Last month, an Istanbul court issued an initial injunction against the plan to cut down trees in the park to make way for a shopping centre and replica 18th-Century military barracks. The government has appealed against the ruling.
The project was the initial spark for the protests, which then broadened into anti-government demonstrations in several cities which saw violent clashes between police and demonstrators.
Five people have died and thousands have been injured since the protests began on 31 May, spreading to the adjacent Taksim Square a day later and then to other towns and cities across Turkey.
Protesters have accused Mr Erdogan's government of becoming increasingly authoritarian and of trying to impose conservative Islamic values on a secular state.
The police crackdown on protesters in Istanbul, Ankara, and other towns and cities has drawn international concern, especially from Europe.
And Turkish broadcasters have been heavily criticised for not covering the protests in their early days.

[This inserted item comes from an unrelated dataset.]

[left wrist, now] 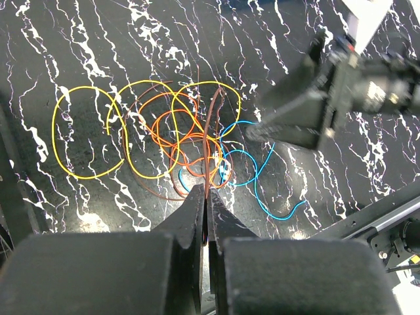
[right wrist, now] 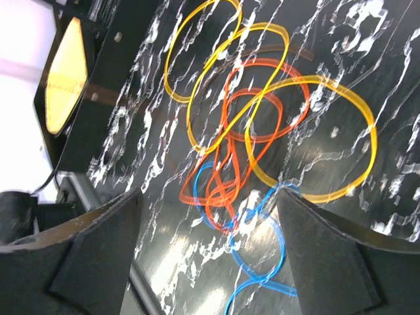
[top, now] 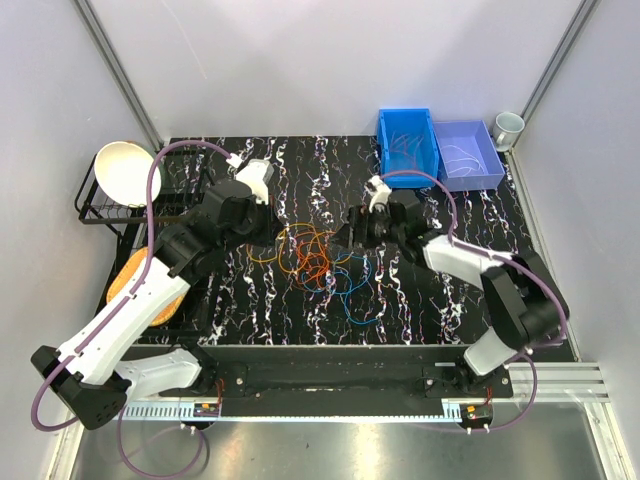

The BBC has suspended its partnership with Turkish broadcaster NTV following its decision not to transmit the BBC programme Dunya Gundemi (World Agenda).
BBC World Service director Peter Horrocks said: "Any interference in BBC broadcasting is totally unacceptable, and at a time of considerable international concern about the situation in Turkey the BBC's impartial service to audiences is vital."
The dropping of the programme came after NTV had apologised to its staff and viewers for not covering the protests when they first began.